A huge smiling figure of Buddha dominated the courtyard and as I sat down I realized that there was another benign presence throwing a shadow on to the wide expanse of terr
ace: a carefully preserved locomotive, a veteran of the Royal Siamese Railway, built in Glasgow, I noticed, in the year of my birth. This exquisite relic could have come from a brightly-lit dream, with me sitting on an empty square, a silent steam engine close at hand, waiting for something to happen.
He came on to the terrace, walking past the engine. I had forgotten how small he was, a tiny man in an elegant straw hat, loose kimono-like jacket and trousers. From a distance he resembled an oriental carving, some benign wizened demon come to life. He carried a shapeless blue cotton shoulder bag. As he came closer I could see that he wore around his throat beads of dark red stone on a thick string. I remembered him saying to me again and again ‘Lomax, you will tell us’, other phrases he had recited in the voice I hated so much …

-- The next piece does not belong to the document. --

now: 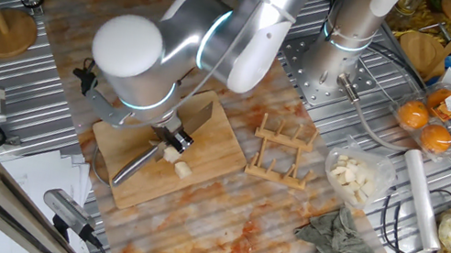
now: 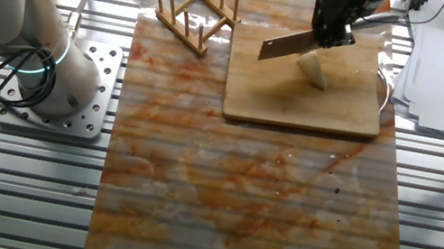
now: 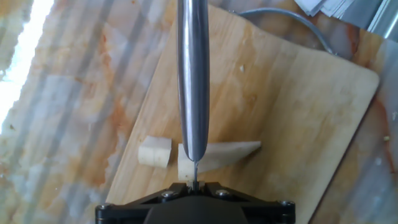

He began a formal bow, his face working and agitated, the small figure barely reaching my shoulder. I stepped forward, took his hand and said ‘Ohayo gozaimasu, Nagase san, ogenki desu ka?’ ‘Good morning, Mr Nagase, how are you?’
He looked up at me; he was trembling, in tears, saying over and over ‘I am very, very sorry …’ I somehow took command, led him out of the terrible heat to a bench in the shade; I was comforting him, for he was really overcome. At that moment my capacity for reserve and self-control helped me to help him, murmuring reassurances as we sat down. It was as though I was protecting him from the force of the emotions shaking his frail-seeming body. I think I said something like ‘That’s very kind of you to say so’ to his repeated expressions of sorrow.
He said to me ‘Fifty years is a long time, but for me it is a time of suffering. I never forgot you, I remember your face, especially your eyes.’ He looked deep into my eyes when he said this. His own face still looked like the one I remembered, rather fine-featured, with dark and slightly hidden eyes; his wide mouth was still noticeable beneath cheeks that had sunken inwards.
I told him that I could remember his very last words to me. He asked what they were and laughed when I said ‘Keep your chin up.’